But the loss function is tensor-valued?

What is the derivative of a tensor operation?

But the loss function is tensor-valued? What is the derivative of a tensor operation?

An affine transformation of $(x_1, x_2)^T$ is 

\begin{eqnarray}
y = \left(\begin{array}{c} y_1 \\
                       y_2 \end{array} \right)
=
\left( \begin{array}{c} w_{11} & w_{12} \\ 
                        w_{21} & w_{22} \end{array} \right)
\left( \begin{array}{c} x_1  \\ 
                        x_2  \end{array}  \right)
+
\left( \begin{array}{c} b_1  \\ 
                        b_2         \end{array}  \right)
\end{eqnarray}

For example:
\begin{eqnarray} 
\left( \begin{array}{c} 1 & -2 \\ 
                                 2 & 1  \end{array}  \right)
\left( \begin{array}{c} 1  \\ 
                        2  \end{array}  \right)
+
\left( \begin{array}{c} 0  \\ 
                        -1\end{array}  \right)
=
\left( \begin{array}{c}-3  \\ 
                        3         \end{array}  \right)
\end{eqnarray}


                   

We will demonstrate tensor operator differentiation by considering a 2D affine transformation. What is the derivative - the gradient function - of an affine transformation? And how can we use this gradient to move our point 'downhill'? 

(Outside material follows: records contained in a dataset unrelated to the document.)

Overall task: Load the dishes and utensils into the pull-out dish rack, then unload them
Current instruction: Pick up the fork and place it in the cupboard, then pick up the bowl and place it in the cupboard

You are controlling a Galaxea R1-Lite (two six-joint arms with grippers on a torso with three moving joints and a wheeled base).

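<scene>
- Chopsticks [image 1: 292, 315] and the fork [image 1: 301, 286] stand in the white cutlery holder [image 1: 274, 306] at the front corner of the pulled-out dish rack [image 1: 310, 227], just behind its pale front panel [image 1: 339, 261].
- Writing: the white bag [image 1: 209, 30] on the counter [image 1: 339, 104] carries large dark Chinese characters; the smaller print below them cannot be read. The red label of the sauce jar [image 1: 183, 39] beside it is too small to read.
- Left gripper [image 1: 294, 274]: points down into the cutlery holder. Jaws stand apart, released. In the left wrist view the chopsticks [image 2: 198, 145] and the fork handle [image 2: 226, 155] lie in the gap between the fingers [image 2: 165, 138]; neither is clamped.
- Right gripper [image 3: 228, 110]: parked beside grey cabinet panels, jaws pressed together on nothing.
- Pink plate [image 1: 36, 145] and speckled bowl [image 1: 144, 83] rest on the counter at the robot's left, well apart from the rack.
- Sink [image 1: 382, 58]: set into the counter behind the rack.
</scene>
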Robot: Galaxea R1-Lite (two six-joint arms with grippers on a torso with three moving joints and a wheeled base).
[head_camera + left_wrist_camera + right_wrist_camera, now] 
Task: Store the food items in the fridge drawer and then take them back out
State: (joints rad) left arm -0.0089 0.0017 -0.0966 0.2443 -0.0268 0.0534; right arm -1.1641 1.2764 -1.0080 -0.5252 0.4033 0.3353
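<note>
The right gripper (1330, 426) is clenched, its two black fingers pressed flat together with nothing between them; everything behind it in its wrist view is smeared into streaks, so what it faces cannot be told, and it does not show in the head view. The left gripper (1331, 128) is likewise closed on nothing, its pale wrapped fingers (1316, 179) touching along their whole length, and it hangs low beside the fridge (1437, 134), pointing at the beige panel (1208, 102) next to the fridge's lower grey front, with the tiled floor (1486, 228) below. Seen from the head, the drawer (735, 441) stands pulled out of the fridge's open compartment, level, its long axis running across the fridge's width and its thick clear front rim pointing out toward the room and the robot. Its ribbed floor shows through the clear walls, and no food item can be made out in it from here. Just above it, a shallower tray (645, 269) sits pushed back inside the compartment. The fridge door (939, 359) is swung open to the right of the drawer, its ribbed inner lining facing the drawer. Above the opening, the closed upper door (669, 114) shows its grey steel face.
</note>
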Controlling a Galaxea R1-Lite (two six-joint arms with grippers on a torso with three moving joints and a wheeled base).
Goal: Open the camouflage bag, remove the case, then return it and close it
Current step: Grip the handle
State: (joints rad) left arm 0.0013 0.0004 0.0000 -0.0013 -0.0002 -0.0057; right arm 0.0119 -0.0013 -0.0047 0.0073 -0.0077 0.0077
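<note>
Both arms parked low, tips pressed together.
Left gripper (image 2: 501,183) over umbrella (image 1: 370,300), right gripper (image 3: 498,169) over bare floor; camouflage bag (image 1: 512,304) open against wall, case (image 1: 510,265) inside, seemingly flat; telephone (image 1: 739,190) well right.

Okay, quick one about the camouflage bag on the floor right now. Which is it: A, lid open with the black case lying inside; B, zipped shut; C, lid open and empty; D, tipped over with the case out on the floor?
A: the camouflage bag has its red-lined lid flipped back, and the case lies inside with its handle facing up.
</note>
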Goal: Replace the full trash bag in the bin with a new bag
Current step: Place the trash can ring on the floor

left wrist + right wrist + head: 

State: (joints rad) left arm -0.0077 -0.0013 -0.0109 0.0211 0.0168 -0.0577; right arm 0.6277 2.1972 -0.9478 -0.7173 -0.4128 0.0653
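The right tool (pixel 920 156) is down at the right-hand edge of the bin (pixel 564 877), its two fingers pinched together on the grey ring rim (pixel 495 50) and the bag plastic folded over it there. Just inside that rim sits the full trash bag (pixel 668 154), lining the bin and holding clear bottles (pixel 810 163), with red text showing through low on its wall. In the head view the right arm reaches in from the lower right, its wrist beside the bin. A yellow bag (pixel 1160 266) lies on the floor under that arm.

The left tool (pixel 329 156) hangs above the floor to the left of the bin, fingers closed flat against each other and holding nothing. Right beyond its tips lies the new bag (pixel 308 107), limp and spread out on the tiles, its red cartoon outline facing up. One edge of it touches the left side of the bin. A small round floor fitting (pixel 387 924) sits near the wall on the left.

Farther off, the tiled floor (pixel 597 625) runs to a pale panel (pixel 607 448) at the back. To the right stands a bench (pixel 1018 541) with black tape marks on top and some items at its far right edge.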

The affine transformation has six parameters - four w's and two b's. The slide shows the transformation function and the result of transforming the point $x_1 = 1, x_2 = 2$.  

In [1]:
import tensorflow as tf
w = tf.Variable([[1., -2.], [2., 1.]])
b = tf.Variable([[0], [-1.]])
x = tf.Variable([[1.], [2.]])

y = w @ x + b

print(y.numpy())

[[-3.]
 [ 3.]]


Here is the example as TensorFlow code. The 'at' between $w$ and $x$ is the matrix multiplication operator.

Differentiation rules


|$f$ |$\frac{df}{dx}$ | | 
|:---|:---|:---|
|$x^n$|$nx^{n-1}$| Power |
|$g(x) + h(x)$ | $\frac{dg}{dx} + \frac{dh}{dx}$| Linearity |
|$af(x)$ | $a\frac{df}{dx}$ | Linearity |
|$f(y(x))$ | $\frac{df}{dy}\frac{dy}{dx}$ | Chain rule | 



We just need to say a few more things about differentiation. The first line of this table repeats the rule we saw previously - the derivative of a power. Differentiation is linear: the second and third row tell us that the derivative of a sum of functions is the sum of the derivatives and the derivative of a constant times a function is a constant times the derivative. The chain rule in the last row tells us how to differentiate a composite function. Let's clarify with examples.  

Differentiation examples

|$f$ |$\frac{df}{dx}$ |
|:---|:---|
| $5x^3$ | $15 x^2$
| $5x^2 - 2x + 3$ | $10x - 2$ |
| $(3x + 2x^2)^2$ | $2(3x + 2x^2)\times(3 + 4x)$ |

The derivative of $5x^3$ is $15x^2$. 

The second row shows the derivative of the sum of three functions, $5x^2$, $- 2x$ and the constant function $3$. The derivative of $5x^2$ is $10x$, the derivative of $-2x$ is $-2$ and the derivative of $3$ is 0 because $3 = 3x^0$. We see that the derivatives of the separate parts have been summed.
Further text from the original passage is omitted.